▶ _What needs to be done_: Repeat nothing but the lines below running from the one containing "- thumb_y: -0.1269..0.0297" to the one containing "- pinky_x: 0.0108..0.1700". Keep both end lines.

(Data extracted from a collection)

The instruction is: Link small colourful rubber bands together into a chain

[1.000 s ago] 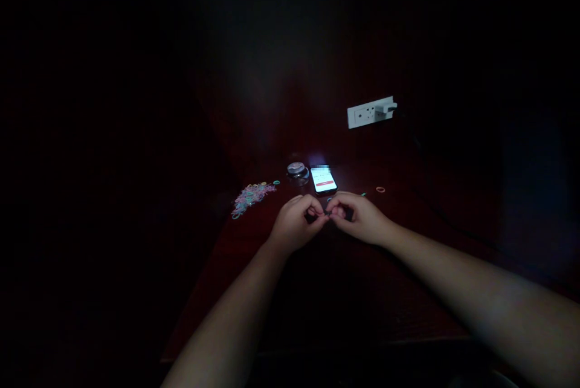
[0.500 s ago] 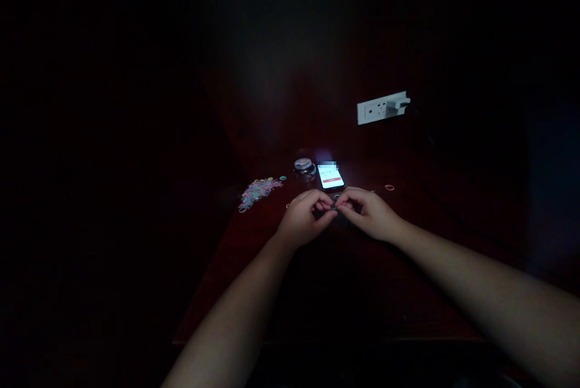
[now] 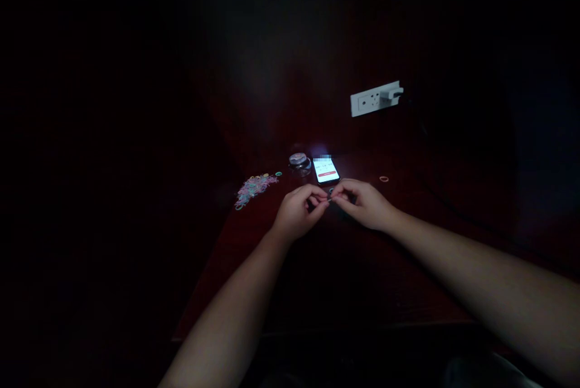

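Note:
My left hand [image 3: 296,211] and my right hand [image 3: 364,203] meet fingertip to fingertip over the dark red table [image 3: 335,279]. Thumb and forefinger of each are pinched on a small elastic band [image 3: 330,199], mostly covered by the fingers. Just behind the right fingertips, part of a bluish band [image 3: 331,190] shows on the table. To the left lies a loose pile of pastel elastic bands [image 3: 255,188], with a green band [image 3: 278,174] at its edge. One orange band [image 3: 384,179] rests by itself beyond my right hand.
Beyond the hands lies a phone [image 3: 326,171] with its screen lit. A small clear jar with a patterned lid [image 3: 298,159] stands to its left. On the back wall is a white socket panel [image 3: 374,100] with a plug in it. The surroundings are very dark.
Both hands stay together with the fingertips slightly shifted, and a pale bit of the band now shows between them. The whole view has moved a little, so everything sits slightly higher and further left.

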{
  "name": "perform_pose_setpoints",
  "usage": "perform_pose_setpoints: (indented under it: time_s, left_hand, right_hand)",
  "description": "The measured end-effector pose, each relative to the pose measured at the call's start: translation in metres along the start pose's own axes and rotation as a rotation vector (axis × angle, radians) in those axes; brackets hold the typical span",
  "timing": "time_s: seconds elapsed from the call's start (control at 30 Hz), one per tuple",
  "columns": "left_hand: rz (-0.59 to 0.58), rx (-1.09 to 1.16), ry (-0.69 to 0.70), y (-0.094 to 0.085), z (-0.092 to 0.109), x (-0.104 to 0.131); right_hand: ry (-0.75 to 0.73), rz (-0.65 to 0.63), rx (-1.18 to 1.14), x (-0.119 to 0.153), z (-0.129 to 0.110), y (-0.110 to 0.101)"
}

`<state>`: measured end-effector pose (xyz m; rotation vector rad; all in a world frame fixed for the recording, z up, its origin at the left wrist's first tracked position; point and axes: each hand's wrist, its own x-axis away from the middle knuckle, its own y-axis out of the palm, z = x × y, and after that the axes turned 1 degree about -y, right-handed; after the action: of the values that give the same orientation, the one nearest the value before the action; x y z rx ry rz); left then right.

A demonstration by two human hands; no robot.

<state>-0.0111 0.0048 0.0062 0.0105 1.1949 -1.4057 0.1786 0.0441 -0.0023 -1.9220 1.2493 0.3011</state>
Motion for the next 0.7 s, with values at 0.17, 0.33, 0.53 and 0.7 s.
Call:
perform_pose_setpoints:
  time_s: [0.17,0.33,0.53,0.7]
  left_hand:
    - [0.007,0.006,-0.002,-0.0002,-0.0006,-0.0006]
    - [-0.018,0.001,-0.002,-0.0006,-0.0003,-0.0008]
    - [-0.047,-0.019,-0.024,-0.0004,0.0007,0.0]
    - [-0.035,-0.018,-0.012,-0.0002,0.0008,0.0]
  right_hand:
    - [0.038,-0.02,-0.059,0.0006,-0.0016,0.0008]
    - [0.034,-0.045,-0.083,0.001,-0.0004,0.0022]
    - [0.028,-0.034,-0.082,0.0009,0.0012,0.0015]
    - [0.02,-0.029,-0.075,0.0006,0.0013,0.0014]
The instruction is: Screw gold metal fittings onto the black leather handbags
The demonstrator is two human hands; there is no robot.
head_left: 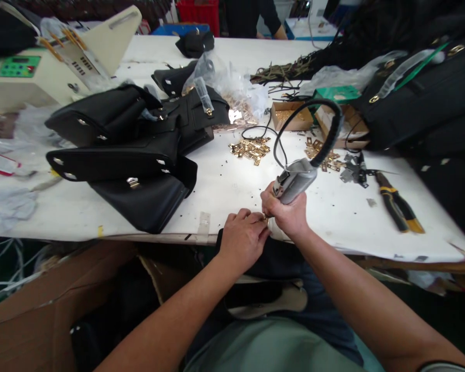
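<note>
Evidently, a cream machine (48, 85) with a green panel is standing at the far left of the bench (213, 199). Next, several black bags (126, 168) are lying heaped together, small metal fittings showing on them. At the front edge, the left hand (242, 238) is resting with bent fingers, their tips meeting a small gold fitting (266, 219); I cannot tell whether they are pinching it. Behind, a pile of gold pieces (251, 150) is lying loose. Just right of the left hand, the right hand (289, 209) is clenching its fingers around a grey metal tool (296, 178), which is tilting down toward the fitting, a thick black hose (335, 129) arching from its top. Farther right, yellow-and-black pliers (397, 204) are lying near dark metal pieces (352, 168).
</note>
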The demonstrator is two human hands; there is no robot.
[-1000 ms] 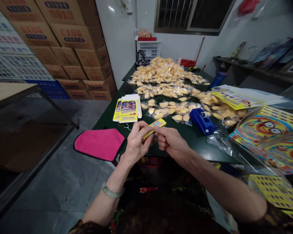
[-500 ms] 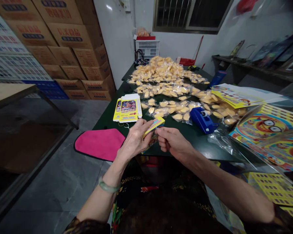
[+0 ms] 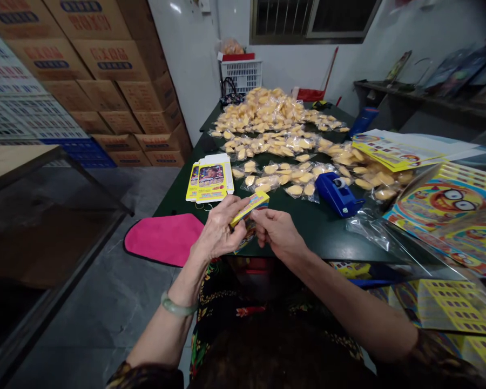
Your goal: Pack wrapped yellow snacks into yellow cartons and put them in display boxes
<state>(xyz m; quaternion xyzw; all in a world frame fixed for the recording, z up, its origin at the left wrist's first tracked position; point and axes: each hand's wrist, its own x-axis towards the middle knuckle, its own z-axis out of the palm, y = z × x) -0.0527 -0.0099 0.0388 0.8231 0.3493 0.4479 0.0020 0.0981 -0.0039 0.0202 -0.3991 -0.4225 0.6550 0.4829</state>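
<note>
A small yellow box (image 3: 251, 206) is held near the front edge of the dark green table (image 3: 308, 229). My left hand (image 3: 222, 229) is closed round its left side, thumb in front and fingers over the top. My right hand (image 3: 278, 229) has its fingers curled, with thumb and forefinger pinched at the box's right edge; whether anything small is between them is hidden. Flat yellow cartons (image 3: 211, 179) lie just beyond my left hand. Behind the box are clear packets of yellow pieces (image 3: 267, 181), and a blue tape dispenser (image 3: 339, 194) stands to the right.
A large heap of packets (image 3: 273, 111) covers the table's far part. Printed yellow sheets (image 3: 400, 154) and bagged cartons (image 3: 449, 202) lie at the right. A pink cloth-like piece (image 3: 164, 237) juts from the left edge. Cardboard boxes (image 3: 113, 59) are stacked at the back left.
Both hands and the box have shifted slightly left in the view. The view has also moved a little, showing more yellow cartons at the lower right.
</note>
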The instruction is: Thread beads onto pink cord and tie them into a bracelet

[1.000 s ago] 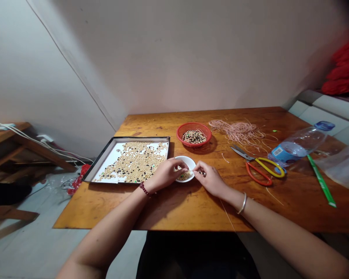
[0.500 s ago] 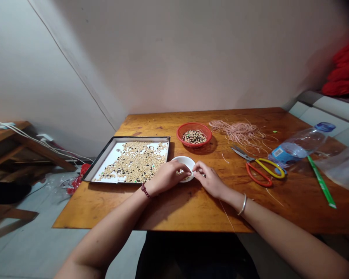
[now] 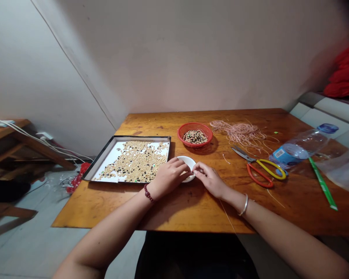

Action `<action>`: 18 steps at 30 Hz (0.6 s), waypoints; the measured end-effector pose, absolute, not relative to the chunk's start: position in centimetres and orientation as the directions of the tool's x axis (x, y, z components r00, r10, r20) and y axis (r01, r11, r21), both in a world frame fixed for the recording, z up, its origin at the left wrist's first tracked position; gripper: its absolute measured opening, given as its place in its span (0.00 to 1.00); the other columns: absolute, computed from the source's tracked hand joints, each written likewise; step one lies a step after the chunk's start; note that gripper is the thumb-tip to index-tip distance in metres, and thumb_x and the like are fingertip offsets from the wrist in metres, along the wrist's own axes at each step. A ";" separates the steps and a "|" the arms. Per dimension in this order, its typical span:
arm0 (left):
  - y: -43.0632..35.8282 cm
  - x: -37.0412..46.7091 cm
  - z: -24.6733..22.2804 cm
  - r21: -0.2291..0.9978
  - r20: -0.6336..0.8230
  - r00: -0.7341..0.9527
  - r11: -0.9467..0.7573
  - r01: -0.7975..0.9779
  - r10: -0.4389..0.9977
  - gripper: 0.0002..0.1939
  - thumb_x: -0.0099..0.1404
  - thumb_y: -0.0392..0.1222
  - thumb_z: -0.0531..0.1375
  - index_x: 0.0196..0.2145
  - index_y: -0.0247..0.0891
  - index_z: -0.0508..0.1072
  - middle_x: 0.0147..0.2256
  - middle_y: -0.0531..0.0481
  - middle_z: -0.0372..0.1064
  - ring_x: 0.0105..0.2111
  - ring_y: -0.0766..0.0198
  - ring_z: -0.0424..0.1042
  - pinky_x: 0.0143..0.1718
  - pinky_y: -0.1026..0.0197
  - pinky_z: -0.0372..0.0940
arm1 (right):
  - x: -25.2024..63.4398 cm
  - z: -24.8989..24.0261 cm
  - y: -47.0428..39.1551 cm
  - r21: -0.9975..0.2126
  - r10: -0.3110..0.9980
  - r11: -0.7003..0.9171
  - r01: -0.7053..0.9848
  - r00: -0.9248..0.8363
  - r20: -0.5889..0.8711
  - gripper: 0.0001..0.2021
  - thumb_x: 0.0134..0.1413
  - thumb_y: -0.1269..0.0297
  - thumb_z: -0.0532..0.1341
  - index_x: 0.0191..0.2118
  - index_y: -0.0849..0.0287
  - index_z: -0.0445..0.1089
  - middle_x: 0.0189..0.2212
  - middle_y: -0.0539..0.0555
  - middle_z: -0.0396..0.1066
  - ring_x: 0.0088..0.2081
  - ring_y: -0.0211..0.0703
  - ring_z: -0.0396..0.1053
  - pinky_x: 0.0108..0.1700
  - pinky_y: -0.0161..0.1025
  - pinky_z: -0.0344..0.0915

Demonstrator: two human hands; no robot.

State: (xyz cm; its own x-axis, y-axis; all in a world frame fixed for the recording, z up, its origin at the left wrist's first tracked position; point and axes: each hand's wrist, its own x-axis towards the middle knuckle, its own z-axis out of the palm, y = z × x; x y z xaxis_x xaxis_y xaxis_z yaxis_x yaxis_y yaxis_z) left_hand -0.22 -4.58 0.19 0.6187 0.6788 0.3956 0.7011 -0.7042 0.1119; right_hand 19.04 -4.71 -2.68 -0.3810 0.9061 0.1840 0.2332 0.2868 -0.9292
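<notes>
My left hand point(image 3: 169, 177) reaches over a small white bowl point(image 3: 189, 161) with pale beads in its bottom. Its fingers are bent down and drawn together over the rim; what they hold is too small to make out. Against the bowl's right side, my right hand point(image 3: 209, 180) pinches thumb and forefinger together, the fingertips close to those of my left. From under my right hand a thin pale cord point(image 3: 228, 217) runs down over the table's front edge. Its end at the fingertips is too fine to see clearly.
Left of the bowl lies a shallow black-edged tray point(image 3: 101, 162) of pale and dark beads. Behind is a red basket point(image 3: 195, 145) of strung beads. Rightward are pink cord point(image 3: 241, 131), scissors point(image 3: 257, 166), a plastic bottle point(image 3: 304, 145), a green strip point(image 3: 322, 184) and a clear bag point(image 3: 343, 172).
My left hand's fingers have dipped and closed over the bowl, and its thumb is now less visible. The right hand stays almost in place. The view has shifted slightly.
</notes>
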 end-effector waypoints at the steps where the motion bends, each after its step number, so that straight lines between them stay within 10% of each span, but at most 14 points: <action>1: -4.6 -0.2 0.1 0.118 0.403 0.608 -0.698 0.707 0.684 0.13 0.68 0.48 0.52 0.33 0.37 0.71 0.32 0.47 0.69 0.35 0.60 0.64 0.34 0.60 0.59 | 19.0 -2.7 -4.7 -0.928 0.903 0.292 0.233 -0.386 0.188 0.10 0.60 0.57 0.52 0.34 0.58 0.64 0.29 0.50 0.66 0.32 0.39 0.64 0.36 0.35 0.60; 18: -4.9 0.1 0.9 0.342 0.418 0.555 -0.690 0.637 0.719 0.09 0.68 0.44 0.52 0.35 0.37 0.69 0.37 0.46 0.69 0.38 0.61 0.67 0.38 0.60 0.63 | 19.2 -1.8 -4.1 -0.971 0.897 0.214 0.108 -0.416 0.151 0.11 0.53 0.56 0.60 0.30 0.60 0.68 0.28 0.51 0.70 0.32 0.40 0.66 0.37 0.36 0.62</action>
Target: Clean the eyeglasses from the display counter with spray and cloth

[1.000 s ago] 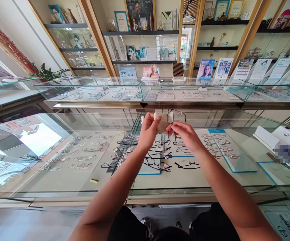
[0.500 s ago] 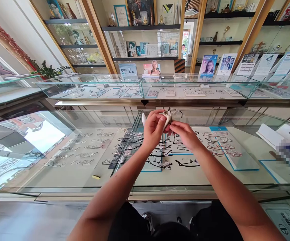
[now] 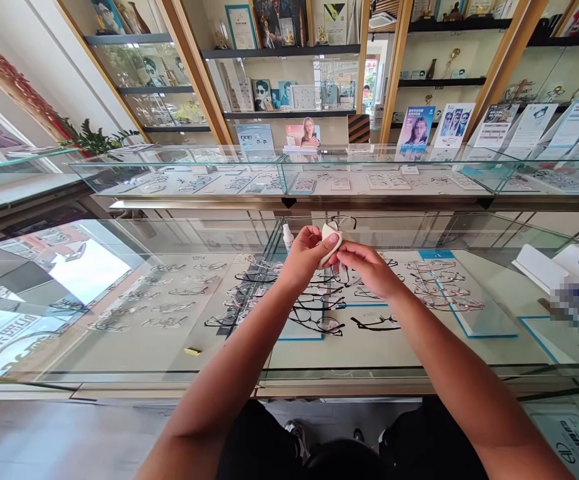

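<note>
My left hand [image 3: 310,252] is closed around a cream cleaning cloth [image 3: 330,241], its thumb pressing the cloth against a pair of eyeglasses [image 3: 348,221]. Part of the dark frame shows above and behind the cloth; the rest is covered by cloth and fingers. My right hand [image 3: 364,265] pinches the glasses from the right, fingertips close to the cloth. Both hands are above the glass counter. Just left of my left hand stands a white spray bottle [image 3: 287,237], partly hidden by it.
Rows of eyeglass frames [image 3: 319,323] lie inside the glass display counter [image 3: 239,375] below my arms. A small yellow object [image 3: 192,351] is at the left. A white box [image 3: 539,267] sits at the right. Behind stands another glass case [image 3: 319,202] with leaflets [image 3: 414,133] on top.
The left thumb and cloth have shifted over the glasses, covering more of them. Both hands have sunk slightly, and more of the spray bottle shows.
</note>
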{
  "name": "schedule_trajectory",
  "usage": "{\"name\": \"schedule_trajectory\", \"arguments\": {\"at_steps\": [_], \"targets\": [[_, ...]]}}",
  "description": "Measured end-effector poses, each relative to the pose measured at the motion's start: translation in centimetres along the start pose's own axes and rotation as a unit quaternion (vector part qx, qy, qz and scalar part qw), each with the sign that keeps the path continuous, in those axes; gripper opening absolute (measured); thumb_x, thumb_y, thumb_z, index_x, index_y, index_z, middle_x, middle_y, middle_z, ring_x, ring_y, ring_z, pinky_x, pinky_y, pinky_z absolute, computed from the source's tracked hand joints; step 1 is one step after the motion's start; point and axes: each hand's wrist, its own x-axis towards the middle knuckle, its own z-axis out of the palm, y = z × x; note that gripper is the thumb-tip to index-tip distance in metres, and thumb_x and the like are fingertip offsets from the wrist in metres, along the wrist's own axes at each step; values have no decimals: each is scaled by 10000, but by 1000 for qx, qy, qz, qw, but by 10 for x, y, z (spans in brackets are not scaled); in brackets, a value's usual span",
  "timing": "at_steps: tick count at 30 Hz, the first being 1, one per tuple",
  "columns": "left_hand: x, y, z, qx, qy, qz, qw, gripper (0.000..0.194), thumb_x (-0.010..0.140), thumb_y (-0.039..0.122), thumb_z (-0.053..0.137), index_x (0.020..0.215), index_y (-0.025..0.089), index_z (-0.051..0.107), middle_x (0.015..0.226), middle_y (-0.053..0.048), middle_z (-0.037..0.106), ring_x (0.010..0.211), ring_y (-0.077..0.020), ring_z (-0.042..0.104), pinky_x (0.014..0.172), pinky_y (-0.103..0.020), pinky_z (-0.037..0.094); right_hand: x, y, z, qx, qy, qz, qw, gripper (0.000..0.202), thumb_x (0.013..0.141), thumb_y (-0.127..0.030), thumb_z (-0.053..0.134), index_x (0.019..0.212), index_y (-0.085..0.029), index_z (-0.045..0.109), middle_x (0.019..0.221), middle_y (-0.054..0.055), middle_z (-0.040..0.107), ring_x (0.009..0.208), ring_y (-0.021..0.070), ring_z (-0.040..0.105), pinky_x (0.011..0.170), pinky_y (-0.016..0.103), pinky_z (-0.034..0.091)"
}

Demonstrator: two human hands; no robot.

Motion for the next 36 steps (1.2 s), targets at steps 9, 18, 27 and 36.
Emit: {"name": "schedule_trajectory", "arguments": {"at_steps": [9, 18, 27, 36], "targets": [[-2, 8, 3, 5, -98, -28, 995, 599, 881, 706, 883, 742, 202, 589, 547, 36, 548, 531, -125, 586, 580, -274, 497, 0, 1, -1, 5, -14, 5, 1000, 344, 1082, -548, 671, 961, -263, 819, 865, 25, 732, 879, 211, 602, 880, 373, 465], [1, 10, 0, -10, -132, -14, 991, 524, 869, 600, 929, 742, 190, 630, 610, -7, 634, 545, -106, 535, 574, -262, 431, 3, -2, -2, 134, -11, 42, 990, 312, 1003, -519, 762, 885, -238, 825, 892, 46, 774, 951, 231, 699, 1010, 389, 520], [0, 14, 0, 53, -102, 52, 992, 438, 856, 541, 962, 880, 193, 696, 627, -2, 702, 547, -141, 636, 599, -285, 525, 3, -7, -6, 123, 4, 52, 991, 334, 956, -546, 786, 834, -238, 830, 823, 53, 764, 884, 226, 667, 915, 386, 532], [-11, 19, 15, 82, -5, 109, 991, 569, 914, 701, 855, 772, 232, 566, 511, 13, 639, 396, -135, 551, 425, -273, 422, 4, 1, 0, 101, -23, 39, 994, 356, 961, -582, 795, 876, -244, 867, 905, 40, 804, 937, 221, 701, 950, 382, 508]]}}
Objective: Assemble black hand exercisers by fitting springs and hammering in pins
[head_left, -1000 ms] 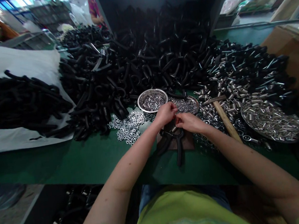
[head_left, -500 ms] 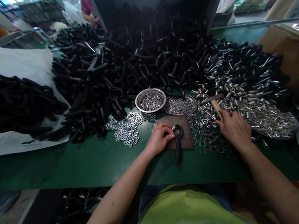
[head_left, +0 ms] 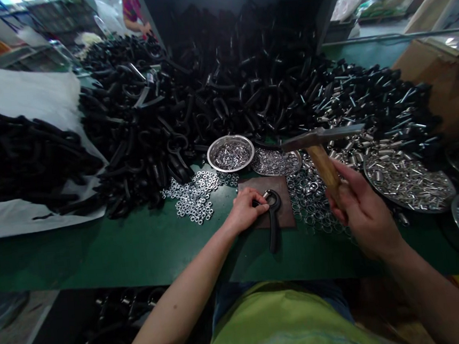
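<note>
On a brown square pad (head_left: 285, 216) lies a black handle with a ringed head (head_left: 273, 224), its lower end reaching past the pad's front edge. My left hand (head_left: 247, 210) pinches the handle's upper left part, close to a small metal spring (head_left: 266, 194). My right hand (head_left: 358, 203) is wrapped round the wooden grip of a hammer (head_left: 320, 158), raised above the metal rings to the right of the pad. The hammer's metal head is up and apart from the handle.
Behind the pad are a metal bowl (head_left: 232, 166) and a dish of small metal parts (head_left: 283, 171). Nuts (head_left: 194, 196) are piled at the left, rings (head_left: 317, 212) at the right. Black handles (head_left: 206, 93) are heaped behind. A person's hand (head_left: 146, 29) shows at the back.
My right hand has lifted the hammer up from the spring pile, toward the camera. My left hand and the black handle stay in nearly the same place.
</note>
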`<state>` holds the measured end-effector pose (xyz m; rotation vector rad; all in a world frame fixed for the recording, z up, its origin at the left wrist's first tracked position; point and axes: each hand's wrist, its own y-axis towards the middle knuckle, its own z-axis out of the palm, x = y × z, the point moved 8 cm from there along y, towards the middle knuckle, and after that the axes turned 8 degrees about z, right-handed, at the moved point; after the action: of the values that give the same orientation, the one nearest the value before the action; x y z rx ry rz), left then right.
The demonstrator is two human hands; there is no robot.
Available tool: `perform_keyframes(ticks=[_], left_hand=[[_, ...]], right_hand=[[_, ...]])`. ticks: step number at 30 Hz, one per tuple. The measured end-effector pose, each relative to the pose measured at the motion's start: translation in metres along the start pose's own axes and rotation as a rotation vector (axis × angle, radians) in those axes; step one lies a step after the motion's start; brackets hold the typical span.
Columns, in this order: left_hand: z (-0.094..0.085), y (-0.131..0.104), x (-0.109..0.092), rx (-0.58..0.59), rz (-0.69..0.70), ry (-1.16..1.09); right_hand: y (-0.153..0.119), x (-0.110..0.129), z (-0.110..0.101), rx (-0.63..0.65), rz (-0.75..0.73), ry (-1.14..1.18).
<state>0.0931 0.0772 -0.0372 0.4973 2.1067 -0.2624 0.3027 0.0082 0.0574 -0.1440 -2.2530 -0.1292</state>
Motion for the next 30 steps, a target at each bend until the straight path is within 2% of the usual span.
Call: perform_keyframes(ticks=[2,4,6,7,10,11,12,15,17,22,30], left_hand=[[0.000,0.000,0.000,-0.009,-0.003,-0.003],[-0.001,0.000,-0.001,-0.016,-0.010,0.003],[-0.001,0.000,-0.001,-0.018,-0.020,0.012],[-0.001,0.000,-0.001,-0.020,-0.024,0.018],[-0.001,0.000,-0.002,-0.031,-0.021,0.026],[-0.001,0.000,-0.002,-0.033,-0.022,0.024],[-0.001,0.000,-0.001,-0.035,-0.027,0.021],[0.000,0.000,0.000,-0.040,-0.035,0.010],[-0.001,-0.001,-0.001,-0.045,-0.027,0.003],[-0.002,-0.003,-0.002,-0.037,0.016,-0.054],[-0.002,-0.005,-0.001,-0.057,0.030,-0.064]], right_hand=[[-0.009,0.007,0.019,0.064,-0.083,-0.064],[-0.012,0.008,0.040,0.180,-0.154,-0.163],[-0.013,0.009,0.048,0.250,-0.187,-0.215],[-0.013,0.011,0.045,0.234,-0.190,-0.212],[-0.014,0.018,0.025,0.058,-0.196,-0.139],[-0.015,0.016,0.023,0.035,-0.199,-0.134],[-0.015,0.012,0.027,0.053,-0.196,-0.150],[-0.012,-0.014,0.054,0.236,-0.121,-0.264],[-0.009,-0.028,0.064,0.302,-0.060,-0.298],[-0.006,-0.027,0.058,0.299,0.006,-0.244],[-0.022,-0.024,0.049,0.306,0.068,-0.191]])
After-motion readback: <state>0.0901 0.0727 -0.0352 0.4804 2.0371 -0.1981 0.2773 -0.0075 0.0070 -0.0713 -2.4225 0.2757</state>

▶ _Output below_:
  - thumb_y: -0.1269..0.0297
  - thumb_z: -0.0532..0.1341
  - index_x: 0.0191..0.2118
  - index_y: -0.0849..0.0287
  - index_z: -0.0445..0.1089
  - middle_x: 0.0189..0.2212
  - middle_y: -0.0539..0.0555
  - middle_z: -0.0396..0.1066
  - ring_x: 0.0088..0.2081
  - ring_y: -0.0211..0.0703
  - ring_z: -0.0396..0.1053
  - pinky_x: 0.0108..0.1700

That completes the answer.